■ **Assigned task**
From the entries below, return exactly the lines beginning at the one that contains "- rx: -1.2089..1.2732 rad" and ending at the one that contains "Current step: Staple", both of them included, and only those lines.

Source data:
════════════════

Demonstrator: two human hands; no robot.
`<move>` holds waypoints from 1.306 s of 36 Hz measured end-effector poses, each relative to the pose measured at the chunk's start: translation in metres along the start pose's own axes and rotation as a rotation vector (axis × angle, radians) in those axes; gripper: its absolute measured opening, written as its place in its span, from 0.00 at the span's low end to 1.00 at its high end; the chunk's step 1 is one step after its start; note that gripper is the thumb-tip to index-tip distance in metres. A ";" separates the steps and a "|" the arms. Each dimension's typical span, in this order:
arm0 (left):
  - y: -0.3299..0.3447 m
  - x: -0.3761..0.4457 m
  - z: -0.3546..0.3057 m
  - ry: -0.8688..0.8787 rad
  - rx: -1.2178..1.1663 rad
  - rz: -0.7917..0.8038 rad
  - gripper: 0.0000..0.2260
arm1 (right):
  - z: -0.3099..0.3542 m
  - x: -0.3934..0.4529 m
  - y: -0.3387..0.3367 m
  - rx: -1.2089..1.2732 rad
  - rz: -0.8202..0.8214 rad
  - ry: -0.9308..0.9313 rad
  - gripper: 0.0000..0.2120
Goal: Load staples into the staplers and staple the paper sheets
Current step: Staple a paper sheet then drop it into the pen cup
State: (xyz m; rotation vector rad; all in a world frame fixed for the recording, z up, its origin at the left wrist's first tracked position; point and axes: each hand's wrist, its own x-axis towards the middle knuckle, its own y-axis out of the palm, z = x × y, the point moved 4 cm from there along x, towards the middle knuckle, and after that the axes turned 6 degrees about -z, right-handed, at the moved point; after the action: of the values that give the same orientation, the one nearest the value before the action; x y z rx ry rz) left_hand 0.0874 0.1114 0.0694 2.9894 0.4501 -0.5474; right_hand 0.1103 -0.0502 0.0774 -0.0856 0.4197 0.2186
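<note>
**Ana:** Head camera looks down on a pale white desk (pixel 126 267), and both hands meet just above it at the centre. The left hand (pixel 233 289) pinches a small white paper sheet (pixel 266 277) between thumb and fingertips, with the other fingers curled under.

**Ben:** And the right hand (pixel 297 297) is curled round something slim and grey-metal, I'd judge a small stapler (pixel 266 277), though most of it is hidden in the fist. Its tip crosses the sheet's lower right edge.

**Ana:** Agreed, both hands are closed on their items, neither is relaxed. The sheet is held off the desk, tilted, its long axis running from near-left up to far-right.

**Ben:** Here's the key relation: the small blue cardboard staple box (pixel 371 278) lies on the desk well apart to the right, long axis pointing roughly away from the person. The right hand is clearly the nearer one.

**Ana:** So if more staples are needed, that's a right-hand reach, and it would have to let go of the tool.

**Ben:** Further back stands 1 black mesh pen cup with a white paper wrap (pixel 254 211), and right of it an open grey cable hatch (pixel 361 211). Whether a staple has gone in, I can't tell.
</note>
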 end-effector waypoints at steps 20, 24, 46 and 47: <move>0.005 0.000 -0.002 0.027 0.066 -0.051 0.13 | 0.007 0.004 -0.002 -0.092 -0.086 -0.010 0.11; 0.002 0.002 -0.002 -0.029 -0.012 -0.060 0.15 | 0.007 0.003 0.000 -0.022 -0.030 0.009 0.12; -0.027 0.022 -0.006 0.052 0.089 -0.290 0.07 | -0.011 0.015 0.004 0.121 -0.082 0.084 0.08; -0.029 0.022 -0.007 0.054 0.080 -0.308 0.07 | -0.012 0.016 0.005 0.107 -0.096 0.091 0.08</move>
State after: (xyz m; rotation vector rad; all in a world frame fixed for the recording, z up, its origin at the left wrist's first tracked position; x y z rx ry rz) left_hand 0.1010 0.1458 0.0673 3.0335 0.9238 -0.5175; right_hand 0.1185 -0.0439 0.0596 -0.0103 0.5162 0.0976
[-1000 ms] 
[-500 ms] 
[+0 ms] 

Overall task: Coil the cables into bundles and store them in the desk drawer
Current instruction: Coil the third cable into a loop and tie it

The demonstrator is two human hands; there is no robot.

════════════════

■ **Solved problem**
  - rx: -1.2089..1.2732 rad
  - rz: -0.8202..0.8214 rad
  - ry: -0.9308..0.9313 rad
  - gripper: 0.0000..0.2120
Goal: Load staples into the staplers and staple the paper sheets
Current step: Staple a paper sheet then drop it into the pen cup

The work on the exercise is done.